▸ **EXERCISE**
Copy every line of the material precisely.

▸ **STORED DATA**
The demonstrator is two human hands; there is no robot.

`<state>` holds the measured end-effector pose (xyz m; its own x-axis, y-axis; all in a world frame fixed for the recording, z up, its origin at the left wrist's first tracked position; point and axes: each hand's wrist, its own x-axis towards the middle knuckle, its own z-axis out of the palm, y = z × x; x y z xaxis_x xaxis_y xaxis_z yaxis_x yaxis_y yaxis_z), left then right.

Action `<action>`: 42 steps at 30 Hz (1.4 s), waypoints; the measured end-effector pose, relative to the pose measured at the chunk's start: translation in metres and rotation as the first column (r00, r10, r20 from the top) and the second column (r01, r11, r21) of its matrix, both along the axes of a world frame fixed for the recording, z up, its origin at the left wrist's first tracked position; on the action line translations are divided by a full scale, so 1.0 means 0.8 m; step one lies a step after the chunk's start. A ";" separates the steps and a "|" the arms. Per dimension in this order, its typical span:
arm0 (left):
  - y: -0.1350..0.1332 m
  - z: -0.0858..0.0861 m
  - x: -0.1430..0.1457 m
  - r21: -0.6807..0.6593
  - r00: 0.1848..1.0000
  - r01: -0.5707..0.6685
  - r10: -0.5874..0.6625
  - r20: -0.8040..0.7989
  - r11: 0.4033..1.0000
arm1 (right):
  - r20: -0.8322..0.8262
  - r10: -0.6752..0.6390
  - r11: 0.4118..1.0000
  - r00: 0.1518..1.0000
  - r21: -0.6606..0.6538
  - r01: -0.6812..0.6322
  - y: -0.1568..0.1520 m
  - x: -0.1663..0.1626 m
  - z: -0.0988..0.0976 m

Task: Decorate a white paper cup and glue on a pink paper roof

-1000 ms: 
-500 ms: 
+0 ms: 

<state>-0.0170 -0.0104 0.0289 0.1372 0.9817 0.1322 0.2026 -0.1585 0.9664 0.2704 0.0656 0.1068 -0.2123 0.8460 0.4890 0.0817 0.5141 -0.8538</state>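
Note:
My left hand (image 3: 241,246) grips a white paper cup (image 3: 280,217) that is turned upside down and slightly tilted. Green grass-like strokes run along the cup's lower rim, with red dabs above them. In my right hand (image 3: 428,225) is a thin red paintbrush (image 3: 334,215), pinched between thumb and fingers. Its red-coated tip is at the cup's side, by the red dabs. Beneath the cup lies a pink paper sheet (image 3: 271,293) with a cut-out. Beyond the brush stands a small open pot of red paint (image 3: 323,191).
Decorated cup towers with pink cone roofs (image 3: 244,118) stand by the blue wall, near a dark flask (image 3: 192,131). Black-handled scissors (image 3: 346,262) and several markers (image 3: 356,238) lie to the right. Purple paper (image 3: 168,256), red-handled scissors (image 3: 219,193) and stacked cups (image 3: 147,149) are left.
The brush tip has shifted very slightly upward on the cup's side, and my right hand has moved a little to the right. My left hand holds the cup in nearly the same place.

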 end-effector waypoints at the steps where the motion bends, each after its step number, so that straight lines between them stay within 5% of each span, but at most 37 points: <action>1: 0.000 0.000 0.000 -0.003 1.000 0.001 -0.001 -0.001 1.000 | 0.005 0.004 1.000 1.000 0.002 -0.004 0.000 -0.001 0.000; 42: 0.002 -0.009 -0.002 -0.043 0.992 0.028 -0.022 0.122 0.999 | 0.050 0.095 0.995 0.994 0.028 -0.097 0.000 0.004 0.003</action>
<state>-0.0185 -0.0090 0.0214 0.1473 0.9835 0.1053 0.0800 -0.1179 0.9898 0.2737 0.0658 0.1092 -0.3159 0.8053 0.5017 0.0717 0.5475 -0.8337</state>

▸ **REPLY TO THE EXERCISE**
The demonstrator is two human hands; there is no robot.

`<state>` holds the measured end-effector pose (xyz m; its own x-axis, y-axis; all in a world frame fixed for the recording, z up, its origin at the left wrist's first tracked position; point and axes: each hand's wrist, its own x-axis towards the middle knuckle, its own z-axis out of the palm, y = z × x; x y z xaxis_x xaxis_y xaxis_z yaxis_x yaxis_y yaxis_z), left then right.

Action `<action>`: 42 steps at 30 Hz (1.4 s), waypoints; the measured end-effector pose, relative to the pose measured at the chunk's start: translation in metres and rotation as the first column (r00, r10, r20 from the top) and the second column (r01, r11, r21) of its matrix, both along the axes of a world frame fixed for the recording, z up, its origin at the left wrist's first tracked position; on the action line translations are divided by a full scale, so 1.0 means 0.8 m; step one lies a step after the chunk's start. A ";" separates the steps and a "|" the arms. Per dimension in this order, its typical span:
arm0 (left):
  - y: -0.1350..0.1332 m
  - z: -0.0858..0.0861 m
  - x: -0.1430..0.1457 m
  - r21: -0.6807..0.6593
  - r00: 0.1848..1.0000
  - r01: -0.5707..0.6685
  - r10: -0.5874..0.6625
  - r20: -0.8040..0.7989
  - r11: 0.4033..1.0000
arm1 (right):
  - r20: -0.8322..0.8262
  - r10: -0.6752..0.6390
  - r11: 0.4118..1.0000
  - r00: 0.1518..1.0000
  - r21: -0.6606..0.6538
  - r01: -0.6812..0.6322
  - y: -0.1568..0.1520 m
  - x: -0.1663..0.1626 m
  - z: -0.0988..0.0976 m

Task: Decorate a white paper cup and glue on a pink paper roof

-1000 ms: 
-500 ms: 
+0 ms: 

<state>-0.0170 -0.0104 0.0289 0.1372 0.9817 0.1322 0.2026 -0.1585 0.9664 0.2704 0.0656 0.1068 -0.2123 0.8460 0.4890 0.0817 0.5141 -0.8538</state>
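Note:
My left hand (image 3: 241,246) grips a white paper cup (image 3: 280,217) that is turned upside down and slightly tilted. Green grass-like strokes run along the cup's lower rim, with red dabs above them. In my right hand (image 3: 428,225) is a thin red paintbrush (image 3: 334,215), pinched between thumb and fingers. Its red-coated tip is at the cup's side, by the red dabs. Beneath the cup lies a pink paper sheet (image 3: 271,293) with a cut-out. Beyond the brush stands a small open pot of red paint (image 3: 323,191).
Decorated cup towers with pink cone roofs (image 3: 244,118) stand by the blue wall, near a dark flask (image 3: 192,131). Black-handled scissors (image 3: 346,262) and several markers (image 3: 356,238) lie to the right. Purple paper (image 3: 168,256), red-handled scissors (image 3: 219,193) and stacked cups (image 3: 147,149) are left.
The brush tip has shifted very slightly upward on the cup's side, and my right hand has moved a little to the right. My left hand holds the cup in nearly the same place.
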
 end-effector waypoints at the steps where the motion bends, each after its step number, so that straight lines between them stay within 5% of each span, but at most 37 points: <action>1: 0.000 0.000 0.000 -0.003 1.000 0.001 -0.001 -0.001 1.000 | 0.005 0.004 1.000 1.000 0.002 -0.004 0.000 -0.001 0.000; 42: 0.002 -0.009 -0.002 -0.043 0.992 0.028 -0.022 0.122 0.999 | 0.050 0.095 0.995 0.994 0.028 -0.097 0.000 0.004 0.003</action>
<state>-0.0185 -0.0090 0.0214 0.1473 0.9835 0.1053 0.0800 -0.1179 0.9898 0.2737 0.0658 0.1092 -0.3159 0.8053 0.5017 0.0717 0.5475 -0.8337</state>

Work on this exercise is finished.